ACTION ITEM:
Before anything else, drop the pictures; then return exactly the lines from the top of the listing through the line with "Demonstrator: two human".

[Opening DATA SECTION section]

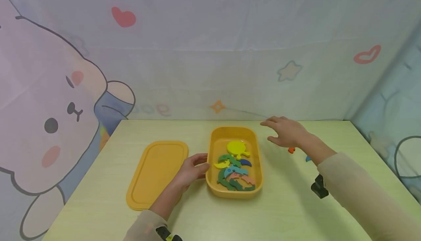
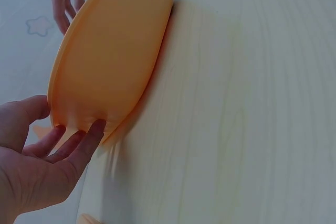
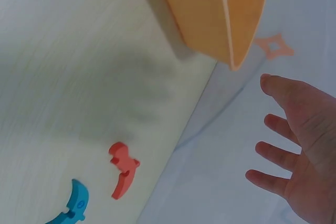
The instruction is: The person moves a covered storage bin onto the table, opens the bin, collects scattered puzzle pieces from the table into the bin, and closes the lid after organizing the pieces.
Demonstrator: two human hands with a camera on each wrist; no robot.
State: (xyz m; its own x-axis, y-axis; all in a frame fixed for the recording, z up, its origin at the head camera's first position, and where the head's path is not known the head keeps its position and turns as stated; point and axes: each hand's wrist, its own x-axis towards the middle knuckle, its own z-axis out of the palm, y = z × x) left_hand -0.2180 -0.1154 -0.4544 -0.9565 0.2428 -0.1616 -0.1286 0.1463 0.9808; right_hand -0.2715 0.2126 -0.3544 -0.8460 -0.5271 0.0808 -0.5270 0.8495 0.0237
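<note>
An orange-yellow plastic box [image 1: 215,135] holds several flat animal-shaped pieces, among them a yellow turtle-like one [image 1: 236,148], a light blue one [image 1: 239,170] and dark green ones [image 1: 222,179]. My left hand [image 1: 194,168] is at the box's left side. Its fingertips touch the outer wall [image 2: 110,51] and the thumb lies at the rim. Right of the box, my right hand [image 1: 285,130] is raised with fingers spread and nothing in them. A red piece [image 3: 123,169] and a blue piece [image 3: 76,203] lie on the table beyond it, partly hidden by the right arm in the head view.
A flat orange-yellow lid [image 1: 158,175] lies left of the box, with the left forearm over its near right corner. The pale wooden table [image 1: 230,219] ends at the back against a printed cloth [image 1: 197,69].
</note>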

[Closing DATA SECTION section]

ANSWER AREA:
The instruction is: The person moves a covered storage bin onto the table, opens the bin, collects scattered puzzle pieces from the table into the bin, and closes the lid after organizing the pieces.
Demonstrator: two human hands with a camera on each wrist; no robot.

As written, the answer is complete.